Strangely, though, that was good news for Anand, who got to show a glimpse of his talent after what had so far been a very disappointing tournament. First he put a pawn on c5 (“the main feature of the game is this pawn on c5, shutting that bishop out” (Anand) and then he manoeuvred his knight to c4:
I set this trap with 27.Nc4 and I was very happy with the queen sac, because I thought I’m very safe in that position. I was surprised he went for it so quickly, because he could have played 27…a4 and kept things going along a bit. If it doesn’t turn out that he missed something then probably my judgment was correct and this endgame is a kind of fortress.

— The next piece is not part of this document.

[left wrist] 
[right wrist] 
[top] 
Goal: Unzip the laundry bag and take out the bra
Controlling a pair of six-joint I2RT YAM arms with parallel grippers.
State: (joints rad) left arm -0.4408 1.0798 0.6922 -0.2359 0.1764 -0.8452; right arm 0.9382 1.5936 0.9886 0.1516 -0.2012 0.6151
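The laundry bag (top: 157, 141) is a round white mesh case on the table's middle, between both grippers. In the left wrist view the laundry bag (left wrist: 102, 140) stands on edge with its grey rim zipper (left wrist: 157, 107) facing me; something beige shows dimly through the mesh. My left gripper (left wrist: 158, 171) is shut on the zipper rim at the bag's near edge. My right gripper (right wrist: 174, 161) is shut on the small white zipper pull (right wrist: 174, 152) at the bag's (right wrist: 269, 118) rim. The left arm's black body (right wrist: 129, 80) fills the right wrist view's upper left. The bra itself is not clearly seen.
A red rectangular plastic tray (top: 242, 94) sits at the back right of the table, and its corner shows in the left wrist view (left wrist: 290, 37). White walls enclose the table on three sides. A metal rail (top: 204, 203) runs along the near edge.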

After 27…Bxc5 28.Nxe6 Bb4 29.Nxg7 Bxc3 30.Nxe8 Bxe8 31.Rxc3 the landscape was utterly transformed:
The game went on to move 39, with Wesley commenting:
For a moment I thought he simply blundered, but apparently it’s a very solid fortress for him. He has no weaknesses and all my pawns are isolated and vulnerable.
The draw gave So a chance to reflect on the Godfather Trilogy of spectacular defeats he’d suffered in the previous three rounds:
It’s very tough. Obviously things aren’t going very well and I lost three games in a row, but as Magnus said during the opening, last year he was a spectator and this year he wanted to come as a player. So hopefully for me my first year I came here as a spectator! I’m not going to make any excuses for my bad play. It’s just things haven’t been going very well with my chess. Hopefully I can learn from it. It’s like a chess university for me and I’m paying with my rating points!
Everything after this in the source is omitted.